Миссис Дженкинс принесла с собой какой-то сверток тряпок и, развернув его, стала просить отца посмотреть на малютку и подержать ее на руках. Отец подержал малютку, но обратил на нее очень мало внимания. Мне также позволили подержать немножко мою сестрицу. Соседки, замечая, что отец не хочет говорить с ними, постепенно все ушли; миссис Дженкинс зачем-то позвали наверх, и мы опять остались одни с Дженкинсом.

– Примите мой совет, Джим, – сказал он, обращаясь к отцу, – ложитесь спать вместе с мальчиком. Там в задней комнате стоит постель моего сына Джо, он до утра не придет домой; лягте, Джим. Если не заснете, то хоть успокоитесь!
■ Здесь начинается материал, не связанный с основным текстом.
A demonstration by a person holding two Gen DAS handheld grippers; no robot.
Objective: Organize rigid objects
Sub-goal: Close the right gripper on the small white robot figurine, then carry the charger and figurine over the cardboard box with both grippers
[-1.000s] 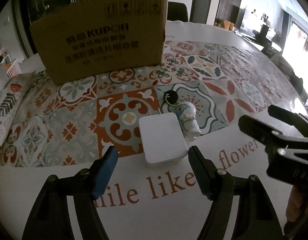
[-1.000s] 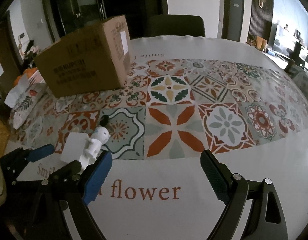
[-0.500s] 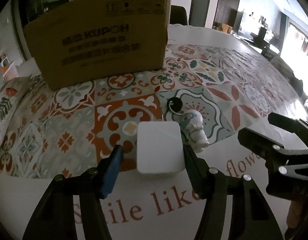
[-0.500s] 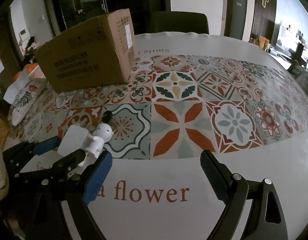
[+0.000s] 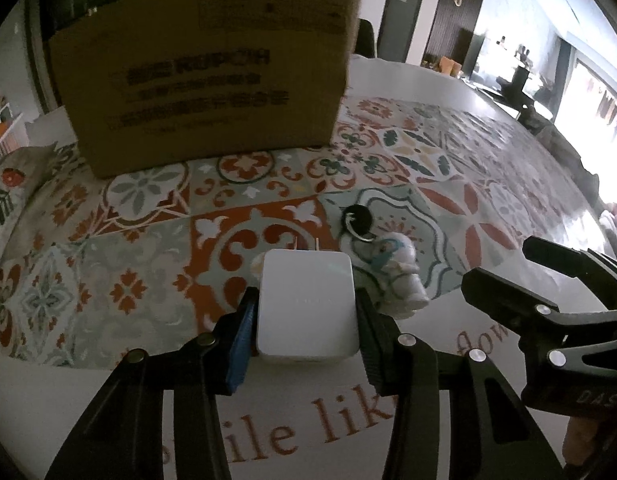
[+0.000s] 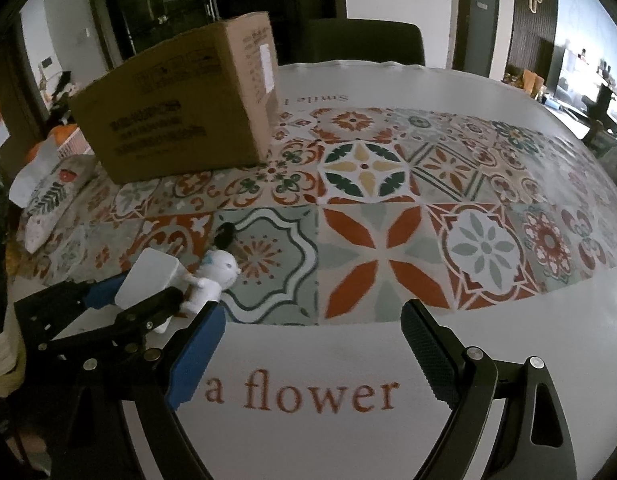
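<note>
One white charger (image 5: 306, 306), one small white figurine (image 5: 400, 276) with a black tag, and one cardboard box (image 5: 206, 76) sit on the surface (image 6: 388, 344). One patterned pouch (image 6: 52, 200) lies at its edge. One chair (image 6: 364, 42) stands behind.

- The box (image 5: 212, 80) blocks the far left of the table (image 6: 388, 360).
- A figurine (image 5: 396, 276) lies just right of the charger (image 5: 306, 308), crowding that side.
- The left gripper (image 5: 304, 320) pinches the charger; the right gripper (image 6: 312, 352) hangs near, jaws wide.
- Open cloth (image 6: 428, 240) stretches right and ahead.
</note>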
После нескольких увещеваний мы с отцом согласились, наконец, переночевать в комнате Джо. Комната эта никак не могла считаться удобной спальней. Джо Дженкинс работал по ночам на графитовом заводе, а днем занимался продажей птиц, кроликов и собак, деланием клеток и набиванием птичьих чучел. Вся комната была завалена разными вещами, отовсюду торчали проволоки и деревянные палки; кроме того, там сильно пахло каким-то клеем и красками. Но отец был неприхотлив, к тому же на этот раз он, вероятно, не заснул бы спокойно и в самой богатой спальне, на самой удобной постели.